PROBLEM TO SOLVE: The records should be restated exactly from their first line through the line with "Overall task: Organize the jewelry" in it.

INFORMATION PROVIDED:
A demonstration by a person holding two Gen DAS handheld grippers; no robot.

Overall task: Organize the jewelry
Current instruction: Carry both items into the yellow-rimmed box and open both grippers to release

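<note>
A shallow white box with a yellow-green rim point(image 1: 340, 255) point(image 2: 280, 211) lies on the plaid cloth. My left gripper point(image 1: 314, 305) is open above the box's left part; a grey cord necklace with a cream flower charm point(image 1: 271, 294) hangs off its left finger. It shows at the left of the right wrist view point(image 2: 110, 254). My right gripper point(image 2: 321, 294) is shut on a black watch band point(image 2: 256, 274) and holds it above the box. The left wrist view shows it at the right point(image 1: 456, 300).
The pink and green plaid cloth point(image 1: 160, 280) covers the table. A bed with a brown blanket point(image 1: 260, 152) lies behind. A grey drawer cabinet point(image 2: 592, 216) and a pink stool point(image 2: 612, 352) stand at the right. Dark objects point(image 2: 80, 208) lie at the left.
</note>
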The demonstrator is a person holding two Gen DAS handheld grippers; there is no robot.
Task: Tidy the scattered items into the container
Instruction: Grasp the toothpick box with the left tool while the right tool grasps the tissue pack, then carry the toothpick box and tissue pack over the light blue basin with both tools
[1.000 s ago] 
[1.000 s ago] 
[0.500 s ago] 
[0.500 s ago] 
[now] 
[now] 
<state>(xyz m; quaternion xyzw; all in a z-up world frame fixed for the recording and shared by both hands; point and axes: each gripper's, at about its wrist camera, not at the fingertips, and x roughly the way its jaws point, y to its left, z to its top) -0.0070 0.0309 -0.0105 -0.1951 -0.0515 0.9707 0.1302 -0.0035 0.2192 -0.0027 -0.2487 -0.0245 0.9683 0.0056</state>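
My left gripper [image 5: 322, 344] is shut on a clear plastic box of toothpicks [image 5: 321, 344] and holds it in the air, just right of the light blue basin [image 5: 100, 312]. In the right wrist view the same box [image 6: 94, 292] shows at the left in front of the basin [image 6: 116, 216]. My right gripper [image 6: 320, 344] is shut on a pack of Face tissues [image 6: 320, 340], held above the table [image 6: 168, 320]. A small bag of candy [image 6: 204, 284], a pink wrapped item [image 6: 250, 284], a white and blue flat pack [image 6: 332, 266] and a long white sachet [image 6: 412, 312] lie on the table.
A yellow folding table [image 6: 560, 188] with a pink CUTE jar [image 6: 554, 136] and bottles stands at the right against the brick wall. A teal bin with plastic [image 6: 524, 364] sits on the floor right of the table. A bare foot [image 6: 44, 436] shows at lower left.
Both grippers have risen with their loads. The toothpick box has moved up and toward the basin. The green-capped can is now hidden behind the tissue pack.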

RESPONSE BOX:
A demonstration by a person holding two Gen DAS handheld grippers; no robot.

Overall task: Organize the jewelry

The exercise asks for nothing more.